---------- THE RECORDS

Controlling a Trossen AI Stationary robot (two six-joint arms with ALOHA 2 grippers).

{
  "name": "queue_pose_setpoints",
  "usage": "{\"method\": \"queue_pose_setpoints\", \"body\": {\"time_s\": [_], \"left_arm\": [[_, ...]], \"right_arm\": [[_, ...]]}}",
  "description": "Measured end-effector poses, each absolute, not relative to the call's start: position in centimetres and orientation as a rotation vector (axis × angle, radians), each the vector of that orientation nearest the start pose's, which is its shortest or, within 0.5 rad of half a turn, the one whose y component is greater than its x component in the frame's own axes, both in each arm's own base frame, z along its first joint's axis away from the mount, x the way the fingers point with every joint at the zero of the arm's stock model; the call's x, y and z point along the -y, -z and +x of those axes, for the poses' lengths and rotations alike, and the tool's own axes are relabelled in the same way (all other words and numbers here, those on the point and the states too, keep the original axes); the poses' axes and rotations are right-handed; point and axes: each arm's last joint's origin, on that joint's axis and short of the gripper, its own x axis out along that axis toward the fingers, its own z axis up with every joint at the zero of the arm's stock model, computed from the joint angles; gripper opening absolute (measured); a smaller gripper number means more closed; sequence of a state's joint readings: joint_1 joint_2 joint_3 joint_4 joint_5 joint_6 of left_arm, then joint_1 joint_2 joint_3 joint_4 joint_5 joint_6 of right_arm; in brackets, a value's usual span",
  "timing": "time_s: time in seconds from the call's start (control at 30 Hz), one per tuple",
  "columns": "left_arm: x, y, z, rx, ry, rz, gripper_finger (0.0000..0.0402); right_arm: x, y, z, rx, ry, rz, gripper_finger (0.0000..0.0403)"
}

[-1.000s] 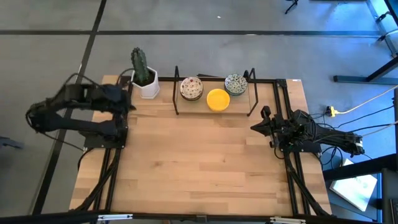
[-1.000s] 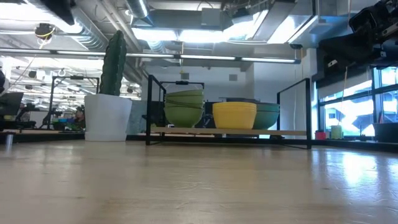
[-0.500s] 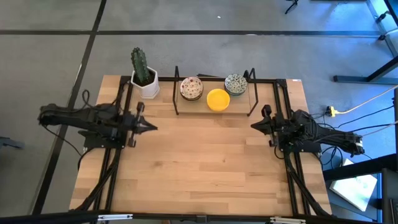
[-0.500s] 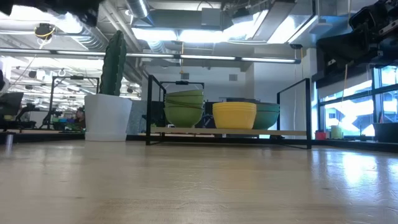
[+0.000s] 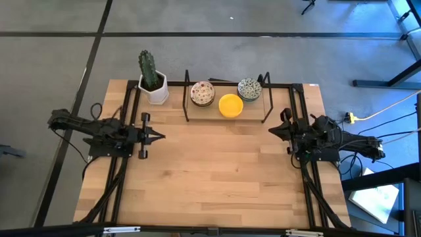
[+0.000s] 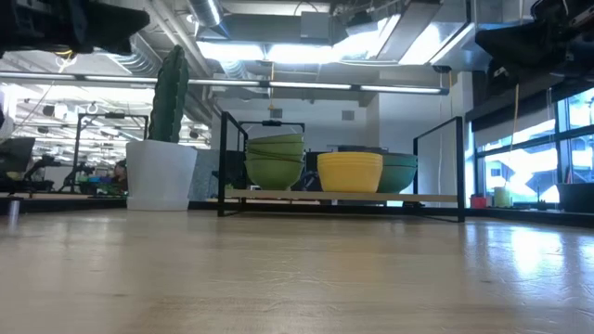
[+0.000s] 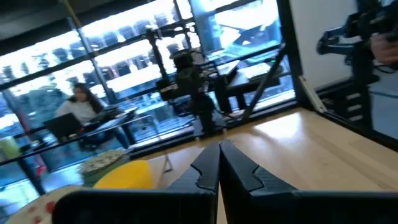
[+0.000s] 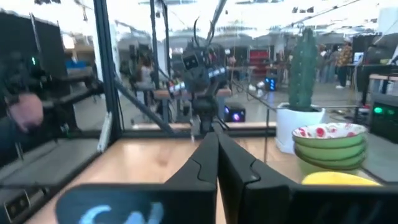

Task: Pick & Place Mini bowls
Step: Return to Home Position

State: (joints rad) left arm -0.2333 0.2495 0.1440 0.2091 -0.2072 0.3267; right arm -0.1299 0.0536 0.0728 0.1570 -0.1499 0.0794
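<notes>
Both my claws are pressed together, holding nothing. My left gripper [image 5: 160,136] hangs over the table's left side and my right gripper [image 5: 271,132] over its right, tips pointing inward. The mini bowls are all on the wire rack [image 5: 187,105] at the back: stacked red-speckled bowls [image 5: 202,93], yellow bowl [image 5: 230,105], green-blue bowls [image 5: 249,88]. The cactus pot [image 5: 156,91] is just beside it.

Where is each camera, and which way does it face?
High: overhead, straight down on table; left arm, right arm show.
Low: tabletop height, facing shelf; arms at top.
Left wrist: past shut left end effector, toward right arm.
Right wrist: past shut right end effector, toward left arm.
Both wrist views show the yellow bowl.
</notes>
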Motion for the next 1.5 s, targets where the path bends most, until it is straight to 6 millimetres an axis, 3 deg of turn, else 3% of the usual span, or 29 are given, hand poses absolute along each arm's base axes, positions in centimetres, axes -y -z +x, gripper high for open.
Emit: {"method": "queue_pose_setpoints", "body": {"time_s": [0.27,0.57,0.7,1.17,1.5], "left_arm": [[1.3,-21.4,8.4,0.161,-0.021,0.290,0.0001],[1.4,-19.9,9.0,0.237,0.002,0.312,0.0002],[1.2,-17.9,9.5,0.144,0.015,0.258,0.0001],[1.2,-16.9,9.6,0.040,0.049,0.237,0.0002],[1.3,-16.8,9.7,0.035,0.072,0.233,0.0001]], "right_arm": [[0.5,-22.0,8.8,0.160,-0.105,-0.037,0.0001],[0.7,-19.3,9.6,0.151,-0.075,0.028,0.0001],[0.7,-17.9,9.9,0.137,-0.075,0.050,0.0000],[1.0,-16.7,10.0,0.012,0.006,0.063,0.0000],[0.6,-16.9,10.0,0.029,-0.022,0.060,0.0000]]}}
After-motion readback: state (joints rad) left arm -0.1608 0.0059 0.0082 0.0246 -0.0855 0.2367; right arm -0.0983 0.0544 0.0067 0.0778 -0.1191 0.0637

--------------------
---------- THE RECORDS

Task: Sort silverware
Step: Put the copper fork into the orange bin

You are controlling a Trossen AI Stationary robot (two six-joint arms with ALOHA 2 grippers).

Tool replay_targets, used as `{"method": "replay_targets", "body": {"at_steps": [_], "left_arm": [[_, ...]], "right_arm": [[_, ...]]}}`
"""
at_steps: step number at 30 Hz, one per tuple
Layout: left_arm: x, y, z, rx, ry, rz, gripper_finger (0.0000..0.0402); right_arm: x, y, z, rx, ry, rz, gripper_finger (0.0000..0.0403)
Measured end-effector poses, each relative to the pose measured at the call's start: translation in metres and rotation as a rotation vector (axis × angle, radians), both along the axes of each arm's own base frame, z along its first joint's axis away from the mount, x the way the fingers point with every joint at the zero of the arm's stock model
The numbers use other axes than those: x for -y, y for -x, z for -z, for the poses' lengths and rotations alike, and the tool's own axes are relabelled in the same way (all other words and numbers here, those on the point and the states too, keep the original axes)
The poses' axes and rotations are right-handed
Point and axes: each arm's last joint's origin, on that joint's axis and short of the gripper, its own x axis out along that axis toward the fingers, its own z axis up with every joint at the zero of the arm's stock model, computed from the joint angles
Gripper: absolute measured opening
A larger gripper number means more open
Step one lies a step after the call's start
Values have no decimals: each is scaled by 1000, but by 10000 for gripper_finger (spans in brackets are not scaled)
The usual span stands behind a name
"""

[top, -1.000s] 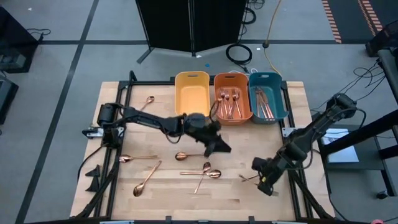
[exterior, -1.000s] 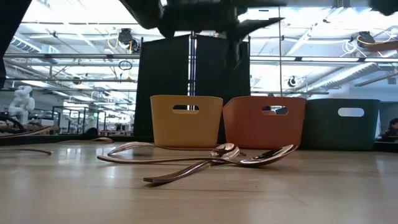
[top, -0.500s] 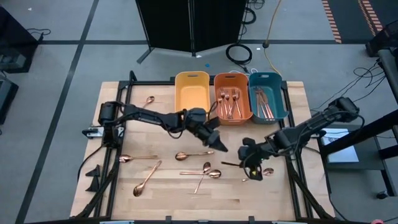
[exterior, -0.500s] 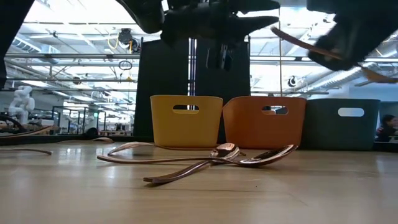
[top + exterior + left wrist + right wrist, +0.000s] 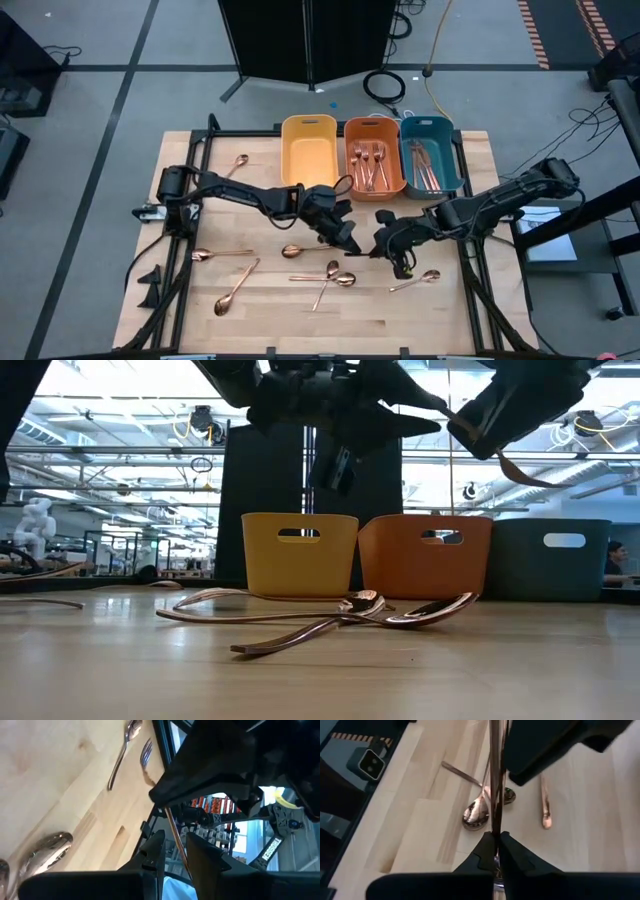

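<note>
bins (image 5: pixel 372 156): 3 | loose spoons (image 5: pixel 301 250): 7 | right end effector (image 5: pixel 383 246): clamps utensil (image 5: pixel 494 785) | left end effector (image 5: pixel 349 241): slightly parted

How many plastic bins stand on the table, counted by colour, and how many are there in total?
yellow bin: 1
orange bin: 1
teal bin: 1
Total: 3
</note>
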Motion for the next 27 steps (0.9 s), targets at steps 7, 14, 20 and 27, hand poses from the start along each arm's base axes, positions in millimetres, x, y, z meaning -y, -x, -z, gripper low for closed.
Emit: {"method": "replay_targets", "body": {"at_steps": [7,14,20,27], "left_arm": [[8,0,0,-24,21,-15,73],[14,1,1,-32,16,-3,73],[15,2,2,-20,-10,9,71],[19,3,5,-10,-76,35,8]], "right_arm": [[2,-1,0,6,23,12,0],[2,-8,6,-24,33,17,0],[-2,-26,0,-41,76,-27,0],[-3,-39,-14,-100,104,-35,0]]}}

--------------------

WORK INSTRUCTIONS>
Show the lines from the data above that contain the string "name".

ANSWER AREA>
  "name": "queue_pose_setpoints",
The usual span stands behind a name

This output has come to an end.